4. The occurrence of weeds on-site shall be monitored by visual inspection. The goal is to prevent weeds from becoming established and depositing seeds in areas to be revegetated at a later date. No areas will be allowed to have more than 20 percent of the ground cover provided by nonnative plant species. If inspections reveal that weeds are becoming an issue or have established on-site, then removal will be initiated. Inspections shall be made in conjunction with revegetation monitoring.

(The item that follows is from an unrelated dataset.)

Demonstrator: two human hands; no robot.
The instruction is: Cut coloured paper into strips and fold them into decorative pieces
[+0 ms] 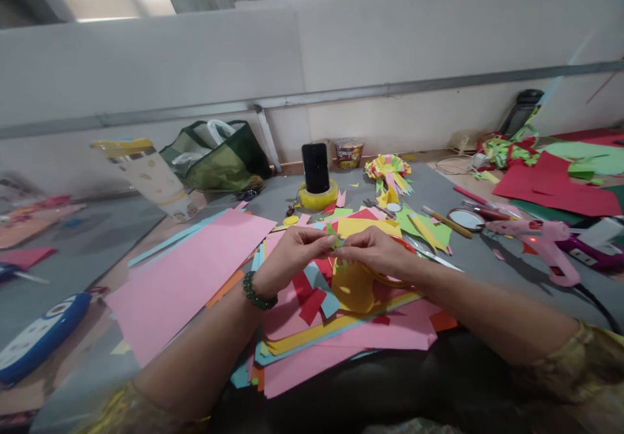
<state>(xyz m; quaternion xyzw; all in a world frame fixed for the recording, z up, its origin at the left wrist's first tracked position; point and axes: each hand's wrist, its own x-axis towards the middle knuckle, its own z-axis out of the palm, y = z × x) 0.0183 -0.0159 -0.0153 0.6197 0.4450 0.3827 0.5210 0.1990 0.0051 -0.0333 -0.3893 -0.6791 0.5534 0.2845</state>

Lead and Cooperating Agencies
The San Bernardino National Forest and County of San Bernardino, as the lead state agency under the California Environmental Quality Act (CEQA), will be preparing a joint Environmental Impact Statement (EIS) and Environmental Impact Report (EIR). This EIS/EIR will analyze and disclose the potential effects of the proposed limestone quarry. Each joint lead agency retains its decisionmaking authority over the part of the proposed action over which it has authority and does not acquire any influence over the other's decisionmaking.
The Mojave Desert Air Quality Management District has agreed to participate as a cooperating agency and to provide expertise regarding the proposed actions' relationship to the relevant objectives of regional, State and local land use plans, policies and controls.
The Responsible Official for the Mitsubishi South Quarry Expansion project is the San Bernardino National Forest Supervisor, Jody Noiron.
Nature of Decision To Be Made
The Responsible Official will decide whether to approve the Plan of Operation following the environmental analysis. The Forest Service does not have the authority to remove the proponent's ability to mine its claims on National Forest System lands. San Bernardino County will decide whether to approve the Reclamation Plan under SMARA following the analysis under CEQA.
This notice of intent initiates the scoping process, which guides the development of the EIS/EIR. The complete Plan of Operation and Reclamation Plan is available on the San Bernardino National Forest Web site at: http://data.ecosystem-management.org/nepaweb/nepa_project_exp.php?project=32613. Public Scoping meetings will be held on Tuesday, March 13, 2012 at the Lucerne Valley Community Center, 33187 Old Woman Springs Road, Lucerne Valley, California 92356 beginning at 7 pm PST, and Tuesday, March 20, 2012 at the Big Bear Discovery Center, 40971 North Shore Drive (Highway 38), Fawnskin, California 92333 beginning at 7 pm PST.
It is important that reviewers provide their comments at such times and in such manner that they are useful to the agency's preparation of the EIS/EIR. Therefore, comments should be provided prior to the close of the comment period and should clearly articulate the reviewer's concerns and contentions.
Dated: February 13, 2012.
Forest Supervisor, San Bernardino National Forest.